### Task item
Give back the line in the listing below that contains "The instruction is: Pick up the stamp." and all remaining lines, retyped exactly, through the last line.

### Task inputs
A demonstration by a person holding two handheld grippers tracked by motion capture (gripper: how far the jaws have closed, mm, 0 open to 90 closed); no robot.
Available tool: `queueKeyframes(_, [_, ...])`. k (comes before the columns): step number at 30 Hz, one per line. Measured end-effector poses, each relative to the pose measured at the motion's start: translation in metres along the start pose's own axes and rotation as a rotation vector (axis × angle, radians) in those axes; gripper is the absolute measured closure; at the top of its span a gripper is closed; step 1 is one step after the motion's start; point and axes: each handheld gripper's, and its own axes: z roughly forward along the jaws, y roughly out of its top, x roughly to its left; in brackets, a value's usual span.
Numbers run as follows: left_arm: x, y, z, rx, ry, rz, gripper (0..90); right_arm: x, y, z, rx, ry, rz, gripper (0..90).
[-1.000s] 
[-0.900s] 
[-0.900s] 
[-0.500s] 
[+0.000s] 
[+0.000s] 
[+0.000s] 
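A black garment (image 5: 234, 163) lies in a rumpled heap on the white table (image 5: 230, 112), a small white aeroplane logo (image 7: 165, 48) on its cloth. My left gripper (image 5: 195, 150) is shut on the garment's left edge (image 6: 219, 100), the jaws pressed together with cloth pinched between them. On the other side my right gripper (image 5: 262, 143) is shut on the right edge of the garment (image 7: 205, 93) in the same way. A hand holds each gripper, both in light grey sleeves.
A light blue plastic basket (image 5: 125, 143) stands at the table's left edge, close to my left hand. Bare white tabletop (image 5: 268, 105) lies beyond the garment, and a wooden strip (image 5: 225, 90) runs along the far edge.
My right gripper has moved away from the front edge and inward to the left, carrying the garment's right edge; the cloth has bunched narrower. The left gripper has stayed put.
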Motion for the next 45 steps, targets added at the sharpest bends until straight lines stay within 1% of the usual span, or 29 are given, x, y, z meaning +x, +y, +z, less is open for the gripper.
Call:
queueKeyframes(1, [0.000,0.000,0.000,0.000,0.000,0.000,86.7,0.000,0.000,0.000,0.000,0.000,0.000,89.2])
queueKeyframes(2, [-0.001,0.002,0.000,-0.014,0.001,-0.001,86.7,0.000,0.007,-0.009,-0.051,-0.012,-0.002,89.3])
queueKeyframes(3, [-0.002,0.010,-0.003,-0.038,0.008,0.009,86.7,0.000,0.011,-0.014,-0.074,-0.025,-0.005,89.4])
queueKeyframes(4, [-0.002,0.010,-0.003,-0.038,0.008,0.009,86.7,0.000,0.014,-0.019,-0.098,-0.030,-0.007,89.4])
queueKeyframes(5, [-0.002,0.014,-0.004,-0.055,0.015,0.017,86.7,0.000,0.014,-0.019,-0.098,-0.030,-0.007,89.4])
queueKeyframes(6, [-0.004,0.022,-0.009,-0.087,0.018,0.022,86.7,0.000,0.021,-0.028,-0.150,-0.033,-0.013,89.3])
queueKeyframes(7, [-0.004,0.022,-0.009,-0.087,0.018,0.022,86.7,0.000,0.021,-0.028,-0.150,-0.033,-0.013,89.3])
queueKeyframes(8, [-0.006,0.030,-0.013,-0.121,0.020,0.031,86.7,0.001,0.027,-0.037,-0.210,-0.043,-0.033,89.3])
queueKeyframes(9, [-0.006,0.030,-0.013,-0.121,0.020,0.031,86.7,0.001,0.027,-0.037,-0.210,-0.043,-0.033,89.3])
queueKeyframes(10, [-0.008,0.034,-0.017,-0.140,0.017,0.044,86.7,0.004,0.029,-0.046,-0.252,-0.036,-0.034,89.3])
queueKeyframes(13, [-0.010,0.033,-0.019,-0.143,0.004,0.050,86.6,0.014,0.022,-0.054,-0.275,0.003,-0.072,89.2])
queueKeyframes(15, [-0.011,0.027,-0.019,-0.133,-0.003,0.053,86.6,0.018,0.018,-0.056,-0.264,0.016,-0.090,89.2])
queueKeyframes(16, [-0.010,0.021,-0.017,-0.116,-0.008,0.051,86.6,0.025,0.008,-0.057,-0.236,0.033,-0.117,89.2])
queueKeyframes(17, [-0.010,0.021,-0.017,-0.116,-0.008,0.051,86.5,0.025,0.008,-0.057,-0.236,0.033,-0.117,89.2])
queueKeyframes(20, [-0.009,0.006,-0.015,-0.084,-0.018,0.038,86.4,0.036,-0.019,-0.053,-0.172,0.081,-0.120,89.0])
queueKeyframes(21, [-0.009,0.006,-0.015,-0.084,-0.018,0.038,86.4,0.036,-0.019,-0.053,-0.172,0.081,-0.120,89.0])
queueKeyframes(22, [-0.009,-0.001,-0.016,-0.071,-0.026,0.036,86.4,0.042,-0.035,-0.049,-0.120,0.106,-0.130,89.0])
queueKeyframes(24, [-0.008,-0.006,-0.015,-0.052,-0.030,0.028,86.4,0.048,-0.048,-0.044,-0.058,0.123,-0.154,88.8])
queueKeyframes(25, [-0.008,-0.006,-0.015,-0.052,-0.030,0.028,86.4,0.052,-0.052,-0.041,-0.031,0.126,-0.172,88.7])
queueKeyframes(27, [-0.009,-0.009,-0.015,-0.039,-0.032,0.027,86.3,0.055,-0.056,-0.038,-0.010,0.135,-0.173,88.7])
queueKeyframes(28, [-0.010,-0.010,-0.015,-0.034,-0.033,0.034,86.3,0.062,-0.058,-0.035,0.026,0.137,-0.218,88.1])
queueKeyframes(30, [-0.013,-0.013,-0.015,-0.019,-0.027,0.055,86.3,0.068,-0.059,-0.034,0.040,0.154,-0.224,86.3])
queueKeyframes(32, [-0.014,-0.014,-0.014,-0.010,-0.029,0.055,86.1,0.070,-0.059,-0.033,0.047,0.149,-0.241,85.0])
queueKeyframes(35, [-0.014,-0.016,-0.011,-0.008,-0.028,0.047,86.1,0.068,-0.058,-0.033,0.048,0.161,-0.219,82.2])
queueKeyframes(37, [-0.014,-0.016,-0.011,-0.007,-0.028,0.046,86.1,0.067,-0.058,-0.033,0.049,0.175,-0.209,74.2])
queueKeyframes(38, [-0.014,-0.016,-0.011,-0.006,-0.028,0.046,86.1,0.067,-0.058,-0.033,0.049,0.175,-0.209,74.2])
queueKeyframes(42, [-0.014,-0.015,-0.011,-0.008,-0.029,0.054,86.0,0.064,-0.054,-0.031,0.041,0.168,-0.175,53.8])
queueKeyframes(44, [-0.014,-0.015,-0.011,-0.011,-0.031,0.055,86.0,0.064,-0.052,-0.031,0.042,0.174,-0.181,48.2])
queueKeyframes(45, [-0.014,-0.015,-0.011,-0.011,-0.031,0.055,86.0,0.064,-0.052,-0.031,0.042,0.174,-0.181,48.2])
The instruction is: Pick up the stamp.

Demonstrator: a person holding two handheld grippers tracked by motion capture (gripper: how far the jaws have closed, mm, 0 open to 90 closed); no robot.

### Response to the exercise
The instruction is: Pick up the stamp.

Demonstrator: a person holding two handheld grippers tracked by motion capture (gripper: how far the jaws have closed, mm, 0 open to 90 closed); no robot.

The exercise is fully answered.